The brain cares deeply about novelty. Electrophysiological responses to novelty can already be found in neonates, and soon in life a rudimentary orienting response appears, the more or less automatic reflex of humans and nonhuman animals to investigative new objects or situations. Novelty also has a strong, but little understood, impact on learning. Such responses of the brain to novelty are studied extensively in psychology and neuroscience. Moreover, novelty responses are increasingly used as markers of cognition in animal research and in research on infants.
Although novelty is thus fundamental in psychology and neuroscience, surprisingly little is known about how the brain detects and responds to novelty. In a large project, my coworkers and I try to answer fundamental, unsolved questions about novelty: Where in the brain is novelty detected? How is it detected? What consequences does its detection have in the brain and on behaviour? Techniques we are using to answer these questions include electrophysiology, rodent studies, psychopharmacology, behavioural methods and computational modelling.
So far, we have discovered that responses to novelty can be
grouped into two classes. One class contains responses to never
having seen a stimulus (i.e., to real novelty). Novel stimuli
activate more neurons in the brain than familiar stimuli, they
draw attention to themselves, and they give a boost to learning.

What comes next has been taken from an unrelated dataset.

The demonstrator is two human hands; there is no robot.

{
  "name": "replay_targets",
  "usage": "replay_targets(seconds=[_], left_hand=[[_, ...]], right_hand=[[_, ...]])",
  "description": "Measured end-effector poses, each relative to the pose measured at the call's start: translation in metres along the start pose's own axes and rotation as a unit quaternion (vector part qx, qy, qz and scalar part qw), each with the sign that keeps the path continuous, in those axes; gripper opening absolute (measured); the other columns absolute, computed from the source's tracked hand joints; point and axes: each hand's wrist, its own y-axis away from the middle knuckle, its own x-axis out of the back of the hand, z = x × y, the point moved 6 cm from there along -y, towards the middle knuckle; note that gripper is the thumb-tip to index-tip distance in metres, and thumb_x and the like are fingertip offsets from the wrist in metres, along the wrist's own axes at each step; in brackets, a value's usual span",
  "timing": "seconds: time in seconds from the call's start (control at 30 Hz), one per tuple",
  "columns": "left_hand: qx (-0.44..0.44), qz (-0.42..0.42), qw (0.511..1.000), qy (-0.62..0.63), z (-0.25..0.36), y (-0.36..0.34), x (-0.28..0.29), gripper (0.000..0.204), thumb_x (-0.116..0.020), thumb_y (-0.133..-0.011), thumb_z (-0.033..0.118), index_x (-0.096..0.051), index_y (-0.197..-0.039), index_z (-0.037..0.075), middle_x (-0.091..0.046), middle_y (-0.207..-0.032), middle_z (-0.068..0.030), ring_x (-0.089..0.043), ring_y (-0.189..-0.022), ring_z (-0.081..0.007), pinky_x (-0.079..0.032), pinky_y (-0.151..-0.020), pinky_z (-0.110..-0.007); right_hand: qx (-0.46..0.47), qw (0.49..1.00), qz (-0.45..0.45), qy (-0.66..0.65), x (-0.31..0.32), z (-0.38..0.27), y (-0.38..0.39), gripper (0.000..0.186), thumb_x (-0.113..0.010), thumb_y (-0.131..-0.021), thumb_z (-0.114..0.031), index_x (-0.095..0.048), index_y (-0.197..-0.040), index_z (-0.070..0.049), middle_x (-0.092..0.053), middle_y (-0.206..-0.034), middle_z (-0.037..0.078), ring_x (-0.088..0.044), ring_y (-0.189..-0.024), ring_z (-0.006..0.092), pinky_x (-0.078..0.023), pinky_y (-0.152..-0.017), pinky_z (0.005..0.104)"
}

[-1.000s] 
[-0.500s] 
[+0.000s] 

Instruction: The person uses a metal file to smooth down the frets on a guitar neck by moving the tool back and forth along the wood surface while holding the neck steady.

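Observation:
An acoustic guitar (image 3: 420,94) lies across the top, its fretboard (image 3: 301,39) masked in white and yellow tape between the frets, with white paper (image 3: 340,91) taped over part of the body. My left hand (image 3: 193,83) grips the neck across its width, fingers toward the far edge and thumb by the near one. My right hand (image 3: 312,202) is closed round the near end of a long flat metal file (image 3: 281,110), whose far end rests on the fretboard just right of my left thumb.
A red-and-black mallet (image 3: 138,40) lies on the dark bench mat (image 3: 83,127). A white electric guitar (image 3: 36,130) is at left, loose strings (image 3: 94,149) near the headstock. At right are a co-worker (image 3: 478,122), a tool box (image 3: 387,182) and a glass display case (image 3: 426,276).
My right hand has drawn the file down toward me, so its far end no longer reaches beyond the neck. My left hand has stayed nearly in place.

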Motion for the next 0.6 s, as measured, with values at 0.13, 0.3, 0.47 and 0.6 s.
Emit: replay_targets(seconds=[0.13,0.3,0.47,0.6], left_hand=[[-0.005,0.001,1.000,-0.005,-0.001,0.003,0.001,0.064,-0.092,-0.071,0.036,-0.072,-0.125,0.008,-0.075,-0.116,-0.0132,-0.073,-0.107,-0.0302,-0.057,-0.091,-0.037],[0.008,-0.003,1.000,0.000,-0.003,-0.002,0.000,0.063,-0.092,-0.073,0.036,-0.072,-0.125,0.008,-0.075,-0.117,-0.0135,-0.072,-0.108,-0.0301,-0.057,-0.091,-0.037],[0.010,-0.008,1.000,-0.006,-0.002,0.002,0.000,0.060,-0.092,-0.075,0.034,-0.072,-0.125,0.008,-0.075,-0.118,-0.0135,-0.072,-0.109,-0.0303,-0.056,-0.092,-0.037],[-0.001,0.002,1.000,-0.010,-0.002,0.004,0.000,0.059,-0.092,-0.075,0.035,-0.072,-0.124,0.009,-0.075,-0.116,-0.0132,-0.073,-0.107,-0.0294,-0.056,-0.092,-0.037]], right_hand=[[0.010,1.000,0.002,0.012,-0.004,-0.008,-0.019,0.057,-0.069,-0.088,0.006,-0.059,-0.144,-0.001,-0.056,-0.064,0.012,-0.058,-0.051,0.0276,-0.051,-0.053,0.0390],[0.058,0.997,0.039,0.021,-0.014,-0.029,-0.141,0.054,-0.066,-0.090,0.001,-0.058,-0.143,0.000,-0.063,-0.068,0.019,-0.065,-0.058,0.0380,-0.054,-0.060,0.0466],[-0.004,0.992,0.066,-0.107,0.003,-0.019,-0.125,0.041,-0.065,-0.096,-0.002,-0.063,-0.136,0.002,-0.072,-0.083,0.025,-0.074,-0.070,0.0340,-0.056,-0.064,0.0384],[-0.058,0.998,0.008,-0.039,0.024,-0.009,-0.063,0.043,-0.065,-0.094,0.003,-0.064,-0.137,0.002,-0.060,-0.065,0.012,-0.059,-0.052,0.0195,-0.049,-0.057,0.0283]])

The second class consists of responses not to novelty, but to
unexpectedness. Novel stimuli elicit these responses only when
observers expect some simple, known stimulus and are instead
confronted with a complex, novel one (or nonnovel; familiar
complex stimuli also elicit this second class of responses).

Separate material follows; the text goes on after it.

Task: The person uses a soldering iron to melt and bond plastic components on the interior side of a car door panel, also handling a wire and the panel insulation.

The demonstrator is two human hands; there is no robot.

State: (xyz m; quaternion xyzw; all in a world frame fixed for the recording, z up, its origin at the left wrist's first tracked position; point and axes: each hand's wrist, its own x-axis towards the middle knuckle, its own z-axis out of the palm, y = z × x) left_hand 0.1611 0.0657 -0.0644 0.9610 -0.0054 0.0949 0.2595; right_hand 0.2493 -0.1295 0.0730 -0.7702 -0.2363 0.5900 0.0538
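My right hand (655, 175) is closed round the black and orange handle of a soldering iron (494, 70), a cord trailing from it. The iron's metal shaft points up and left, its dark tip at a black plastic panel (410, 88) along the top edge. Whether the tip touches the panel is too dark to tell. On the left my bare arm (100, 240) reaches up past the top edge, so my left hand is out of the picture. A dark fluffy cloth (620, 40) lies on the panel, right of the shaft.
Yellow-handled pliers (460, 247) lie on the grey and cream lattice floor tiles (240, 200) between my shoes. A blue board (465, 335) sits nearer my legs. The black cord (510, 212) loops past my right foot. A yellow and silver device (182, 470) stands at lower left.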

Stimuli that are unexpected in this way also draw attention to
themselves, and arouse us.
The programme is still continuing, looking in more detail into learning benefits from novelty, how novelty guides exploration of the world, and what brain areas are truly essential for the process of detecting novelty. The programme may result in adjustments of the role of novelty and surprise in education (are its effects really only positive?), and could help research on clinical diseases in which novelty processing is thought to be deviant (e.g., schizophrenia).